### WHAT YOU HAVE TO DO
Using the data below, copy out all lines with the word "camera".

### DATA
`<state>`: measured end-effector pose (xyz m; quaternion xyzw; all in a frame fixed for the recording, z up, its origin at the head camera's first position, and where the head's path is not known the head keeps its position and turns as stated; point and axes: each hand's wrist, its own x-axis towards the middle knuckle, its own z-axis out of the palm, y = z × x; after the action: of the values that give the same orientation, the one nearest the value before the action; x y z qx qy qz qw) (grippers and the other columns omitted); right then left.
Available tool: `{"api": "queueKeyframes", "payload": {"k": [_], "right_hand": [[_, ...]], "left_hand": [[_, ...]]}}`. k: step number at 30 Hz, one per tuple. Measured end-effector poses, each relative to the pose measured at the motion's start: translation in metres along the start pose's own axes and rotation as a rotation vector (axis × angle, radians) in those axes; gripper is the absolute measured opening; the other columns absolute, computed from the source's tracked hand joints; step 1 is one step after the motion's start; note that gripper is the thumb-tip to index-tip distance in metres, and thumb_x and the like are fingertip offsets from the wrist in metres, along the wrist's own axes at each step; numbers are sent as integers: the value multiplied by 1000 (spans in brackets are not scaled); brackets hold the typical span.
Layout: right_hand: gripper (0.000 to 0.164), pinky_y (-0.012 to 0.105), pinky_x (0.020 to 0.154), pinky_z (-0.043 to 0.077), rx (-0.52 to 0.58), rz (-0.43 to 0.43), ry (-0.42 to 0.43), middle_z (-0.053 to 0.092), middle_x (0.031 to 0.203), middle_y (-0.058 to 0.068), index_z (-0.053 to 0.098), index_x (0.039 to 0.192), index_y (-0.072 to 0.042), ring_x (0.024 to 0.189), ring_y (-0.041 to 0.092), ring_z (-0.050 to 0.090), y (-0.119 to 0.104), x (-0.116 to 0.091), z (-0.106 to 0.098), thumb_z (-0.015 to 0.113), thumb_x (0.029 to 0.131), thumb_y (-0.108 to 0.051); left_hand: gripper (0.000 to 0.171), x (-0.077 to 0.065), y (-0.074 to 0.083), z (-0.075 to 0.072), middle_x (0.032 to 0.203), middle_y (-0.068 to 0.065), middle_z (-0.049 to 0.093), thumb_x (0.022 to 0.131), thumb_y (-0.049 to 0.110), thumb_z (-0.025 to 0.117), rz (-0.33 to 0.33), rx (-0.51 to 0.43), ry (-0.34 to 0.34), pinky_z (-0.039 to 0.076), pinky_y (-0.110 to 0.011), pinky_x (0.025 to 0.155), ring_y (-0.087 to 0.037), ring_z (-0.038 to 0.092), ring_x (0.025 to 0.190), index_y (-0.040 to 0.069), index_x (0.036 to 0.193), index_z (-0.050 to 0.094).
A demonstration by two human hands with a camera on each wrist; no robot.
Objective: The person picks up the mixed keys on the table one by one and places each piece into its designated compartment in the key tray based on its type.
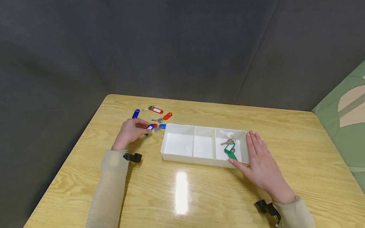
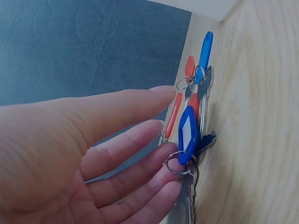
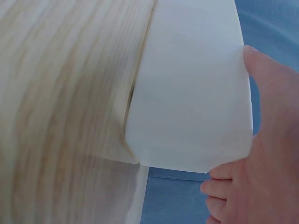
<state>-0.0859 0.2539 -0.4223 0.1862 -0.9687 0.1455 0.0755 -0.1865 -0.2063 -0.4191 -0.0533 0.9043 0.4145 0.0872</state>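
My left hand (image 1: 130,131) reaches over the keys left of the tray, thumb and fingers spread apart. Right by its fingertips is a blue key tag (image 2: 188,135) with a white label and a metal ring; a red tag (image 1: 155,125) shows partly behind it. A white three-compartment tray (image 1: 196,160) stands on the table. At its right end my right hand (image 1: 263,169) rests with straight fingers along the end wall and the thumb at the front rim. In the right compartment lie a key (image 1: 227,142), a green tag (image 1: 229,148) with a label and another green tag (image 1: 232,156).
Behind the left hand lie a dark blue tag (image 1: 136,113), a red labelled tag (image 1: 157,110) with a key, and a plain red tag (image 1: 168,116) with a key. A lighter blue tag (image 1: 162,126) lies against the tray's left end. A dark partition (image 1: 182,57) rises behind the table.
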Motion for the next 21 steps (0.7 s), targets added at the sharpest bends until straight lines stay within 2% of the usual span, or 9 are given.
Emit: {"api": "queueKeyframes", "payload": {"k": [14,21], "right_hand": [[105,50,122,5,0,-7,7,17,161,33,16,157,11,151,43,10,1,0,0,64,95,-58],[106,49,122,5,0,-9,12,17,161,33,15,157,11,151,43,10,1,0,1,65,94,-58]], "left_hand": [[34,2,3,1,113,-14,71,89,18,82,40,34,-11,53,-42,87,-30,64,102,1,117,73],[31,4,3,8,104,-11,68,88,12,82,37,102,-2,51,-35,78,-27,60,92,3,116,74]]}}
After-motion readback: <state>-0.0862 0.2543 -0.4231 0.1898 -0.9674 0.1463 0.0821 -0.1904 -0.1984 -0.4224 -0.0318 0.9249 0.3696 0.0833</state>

### RESULT BELOW
`<state>`: measured end-effector pose (xyz m; quaternion xyzw; all in a frame fixed for the recording, z up, its origin at the head camera's first position, and where the head's path is not known the head keeps its position and turns as stated; point and axes: each hand's wrist, its own x-axis towards the middle knuckle, its own z-axis out of the palm, y = z × x; after the action: of the values that give the same orientation, the one nearest the value before the action; x y z qx qy qz qw) (grippers and the other columns omitted); right then left.
A demonstration by two human hands with a camera on each wrist; no robot.

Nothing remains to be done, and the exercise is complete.